Richard Carlson, a controversial fixture in West Coast TV journalism during the 1970s, died Monday at his Florida home after a long illness.
Carlson’s death was announced by his son Tucker, the conservative pundit and former Fox News host, in a post on X.
Richard Carlson, who started his award-winning career as a copy boy at the Los Angeles Times, became a familiar presence to Los Angeles TV viewers as an investigative reporter for KABC. He also worked at KGO in San Francisco and KFMB in San Diego.
While at KABC, Carlson aggressively reported on the fall of G. Elizabeth Carmichael, a transgender woman who developed a three-wheeled electric car when the country was dealing with skyrocketing gas prices. Carmichael never produced the car and was convicted for defrauding investors.
Carlson, whose reporting revealed that Carmichael was transgender, was featured prominently in a 2021 HBO documentary about the entrepreneur, “The Lady and the Dale.” Carlson remained unrepentant about outing Carmichael, telling her documentarians, “If Liz’s behavior is normal, then so too is Jeffrey Dahmer’s.”
While working at KFMB, he outed transgender professional tennis player Renée Richards after she won a women’s singles division title in a La Jolla tournament.

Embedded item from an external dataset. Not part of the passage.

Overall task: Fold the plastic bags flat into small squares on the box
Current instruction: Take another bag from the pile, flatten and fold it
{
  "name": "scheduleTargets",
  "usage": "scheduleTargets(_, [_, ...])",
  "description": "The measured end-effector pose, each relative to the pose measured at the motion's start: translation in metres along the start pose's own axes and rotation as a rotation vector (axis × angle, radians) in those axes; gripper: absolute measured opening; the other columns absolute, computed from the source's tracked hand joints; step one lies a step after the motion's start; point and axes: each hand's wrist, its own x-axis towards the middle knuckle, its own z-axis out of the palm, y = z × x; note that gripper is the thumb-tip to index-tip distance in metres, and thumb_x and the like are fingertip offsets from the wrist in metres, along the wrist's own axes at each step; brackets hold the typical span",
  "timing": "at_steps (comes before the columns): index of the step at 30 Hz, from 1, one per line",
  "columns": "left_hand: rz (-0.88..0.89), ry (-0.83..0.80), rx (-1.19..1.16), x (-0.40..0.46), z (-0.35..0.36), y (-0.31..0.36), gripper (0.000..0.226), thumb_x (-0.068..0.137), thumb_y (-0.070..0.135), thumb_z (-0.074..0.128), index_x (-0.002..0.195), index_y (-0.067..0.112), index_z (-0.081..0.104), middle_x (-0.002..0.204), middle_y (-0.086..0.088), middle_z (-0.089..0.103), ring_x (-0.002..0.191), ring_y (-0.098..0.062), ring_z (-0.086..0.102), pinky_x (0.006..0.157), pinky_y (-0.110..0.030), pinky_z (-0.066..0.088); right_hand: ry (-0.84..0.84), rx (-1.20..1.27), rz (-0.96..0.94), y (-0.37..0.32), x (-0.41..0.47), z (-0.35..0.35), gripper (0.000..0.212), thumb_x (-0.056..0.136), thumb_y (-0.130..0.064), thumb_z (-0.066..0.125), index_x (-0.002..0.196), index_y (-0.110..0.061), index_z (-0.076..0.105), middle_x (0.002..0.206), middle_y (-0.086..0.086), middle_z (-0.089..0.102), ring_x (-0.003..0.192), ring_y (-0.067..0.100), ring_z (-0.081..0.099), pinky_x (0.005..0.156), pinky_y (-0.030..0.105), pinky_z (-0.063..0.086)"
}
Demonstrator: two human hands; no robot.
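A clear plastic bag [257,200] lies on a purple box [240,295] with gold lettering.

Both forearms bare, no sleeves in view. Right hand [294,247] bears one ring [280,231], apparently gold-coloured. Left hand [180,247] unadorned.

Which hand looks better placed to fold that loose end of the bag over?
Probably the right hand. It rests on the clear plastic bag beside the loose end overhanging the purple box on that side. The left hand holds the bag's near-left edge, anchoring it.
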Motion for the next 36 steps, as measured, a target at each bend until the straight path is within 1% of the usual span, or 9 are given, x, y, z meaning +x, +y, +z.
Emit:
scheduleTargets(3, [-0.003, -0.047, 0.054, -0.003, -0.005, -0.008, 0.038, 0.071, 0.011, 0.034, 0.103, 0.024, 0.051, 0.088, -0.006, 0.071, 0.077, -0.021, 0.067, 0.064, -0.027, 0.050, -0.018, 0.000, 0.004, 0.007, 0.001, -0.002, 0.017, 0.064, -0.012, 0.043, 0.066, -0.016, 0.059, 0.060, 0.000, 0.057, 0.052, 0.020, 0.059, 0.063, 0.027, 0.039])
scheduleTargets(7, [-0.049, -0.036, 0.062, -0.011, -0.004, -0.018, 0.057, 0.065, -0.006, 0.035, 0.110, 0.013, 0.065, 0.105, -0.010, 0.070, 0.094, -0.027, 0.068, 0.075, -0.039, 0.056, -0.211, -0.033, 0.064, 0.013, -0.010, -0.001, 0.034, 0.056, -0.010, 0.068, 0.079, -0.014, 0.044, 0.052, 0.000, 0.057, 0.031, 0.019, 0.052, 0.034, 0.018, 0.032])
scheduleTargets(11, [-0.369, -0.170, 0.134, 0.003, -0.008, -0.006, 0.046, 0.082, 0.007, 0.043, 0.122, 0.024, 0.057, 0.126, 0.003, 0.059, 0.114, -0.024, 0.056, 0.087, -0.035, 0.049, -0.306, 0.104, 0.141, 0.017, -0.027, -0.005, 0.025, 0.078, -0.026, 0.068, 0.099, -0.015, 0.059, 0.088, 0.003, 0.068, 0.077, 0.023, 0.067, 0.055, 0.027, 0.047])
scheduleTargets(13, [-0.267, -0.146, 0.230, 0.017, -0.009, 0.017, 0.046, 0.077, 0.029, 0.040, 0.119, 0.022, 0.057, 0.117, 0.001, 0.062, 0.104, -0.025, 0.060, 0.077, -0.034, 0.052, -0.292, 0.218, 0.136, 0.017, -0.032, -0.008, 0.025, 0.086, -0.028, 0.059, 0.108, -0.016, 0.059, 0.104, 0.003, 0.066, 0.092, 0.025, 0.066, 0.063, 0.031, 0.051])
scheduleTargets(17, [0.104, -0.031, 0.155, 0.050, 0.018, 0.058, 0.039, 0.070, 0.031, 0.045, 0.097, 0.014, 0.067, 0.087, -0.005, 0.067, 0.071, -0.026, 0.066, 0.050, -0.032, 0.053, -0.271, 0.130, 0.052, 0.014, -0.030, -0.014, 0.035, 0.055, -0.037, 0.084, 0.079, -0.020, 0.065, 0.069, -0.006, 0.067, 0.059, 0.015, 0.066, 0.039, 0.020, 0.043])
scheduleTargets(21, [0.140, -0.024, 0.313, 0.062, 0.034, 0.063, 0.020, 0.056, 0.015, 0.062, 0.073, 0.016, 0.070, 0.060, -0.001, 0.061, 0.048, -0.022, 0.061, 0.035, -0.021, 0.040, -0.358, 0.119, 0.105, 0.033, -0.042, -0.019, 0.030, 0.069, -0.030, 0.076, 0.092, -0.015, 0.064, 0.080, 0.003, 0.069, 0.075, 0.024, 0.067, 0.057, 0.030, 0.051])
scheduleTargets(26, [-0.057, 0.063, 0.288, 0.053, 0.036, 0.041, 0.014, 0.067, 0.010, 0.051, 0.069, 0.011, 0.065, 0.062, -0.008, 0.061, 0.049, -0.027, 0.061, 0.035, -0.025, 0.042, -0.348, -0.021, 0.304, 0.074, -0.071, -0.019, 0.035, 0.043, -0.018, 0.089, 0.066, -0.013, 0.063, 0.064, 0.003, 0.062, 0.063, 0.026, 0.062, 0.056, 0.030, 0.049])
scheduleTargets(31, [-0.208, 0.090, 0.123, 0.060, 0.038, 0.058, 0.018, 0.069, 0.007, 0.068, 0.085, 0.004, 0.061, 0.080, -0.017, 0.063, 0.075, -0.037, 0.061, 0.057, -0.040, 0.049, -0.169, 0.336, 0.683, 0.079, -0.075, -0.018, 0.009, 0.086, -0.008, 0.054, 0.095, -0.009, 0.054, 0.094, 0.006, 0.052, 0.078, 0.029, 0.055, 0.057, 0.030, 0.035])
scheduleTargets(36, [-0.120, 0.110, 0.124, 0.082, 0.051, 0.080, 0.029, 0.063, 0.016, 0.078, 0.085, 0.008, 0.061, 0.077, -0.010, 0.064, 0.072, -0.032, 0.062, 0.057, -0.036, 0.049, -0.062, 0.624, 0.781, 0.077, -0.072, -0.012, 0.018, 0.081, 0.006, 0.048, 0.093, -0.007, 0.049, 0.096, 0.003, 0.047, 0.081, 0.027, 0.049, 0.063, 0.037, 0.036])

Carlson left journalism shortly after the Richards story, saying he was disillusioned by the global sensation it generated. “There are so many interesting things I think are important and interesting, but the media can be counted on to do handstands over that kind of scandal and sexual sensation,” he told The Times in 1984.
Richard Carlson was born on Feb. 10, 1941. His mother was a 15-year-old Swedish-speaking girl who placed him in an orphanage in Boston. After years in foster homes, Calrson was adopted by a family in Norwood, Mass.
Carlson’s adoptive father, a tannery manager, died when he was 12. He became a juvenile delinquent, arrested and jailed at 17 for car theft. He eventually enlisted in the Marine Corps and was a merchant seaman before pursuing a career in journalism, according to Tucker Carlson’s post.
After his military service, Richard Carlson joined The Times, where he became friends with Carl Brisson, the son of actress Rosalind Russell. They formed a journalistic partnership that included a Look magazine report that linked former San Francisco mayor Joseph Alioto to organized crime, ending his political career.
Alioto called the article “character assassination for political purposes” and eventually won a $350,000 libel award. Carlson was not named as a defendant in the case.
In 1971, Carlson moved to TV station KABC where he earned a Peabody Award for an investigative report on car promotion fraud. He moved to KFMB as a reporter and anchor in 1975.
Carlson’s first wife left him in 1975, leaving him as a single father to raise Tucker and his brother, Buckley. He remarried in 1979 to Patricia Swanson, the heiress to the frozen-food company, who died in 2023.
After leaving television, Carlson joined Great American Federal, a San Diego-based savings and loan. He toyed with a career in politics, making an unsuccessful bid to become mayor of San Diego in 1984 against incumbent Roger Hedgecock, who was under indictment for perjury at the time.
In 1985, Carlson moved to Washington to work for the Reagan administration. He spent five years as the director of the Voice of America, and then moved to the Seychelles as the U.S. ambassador. In 1992, he became the chief executive of the Corporation for Public Broadcasting, which provides federal funding to public media.
In 1997, Carlson joined King World, the syndication company that distributed “The Oprah Winfrey Show,” “Jeopardy!” and “Wheel of Fortune” before it was sold to CBS in 1999. He later served as vice chairman for the Foundation for the Defense of Democracies, a Washington-based neoconservative think tank.
Along with his two sons, Carlson is survived by five grandchildren.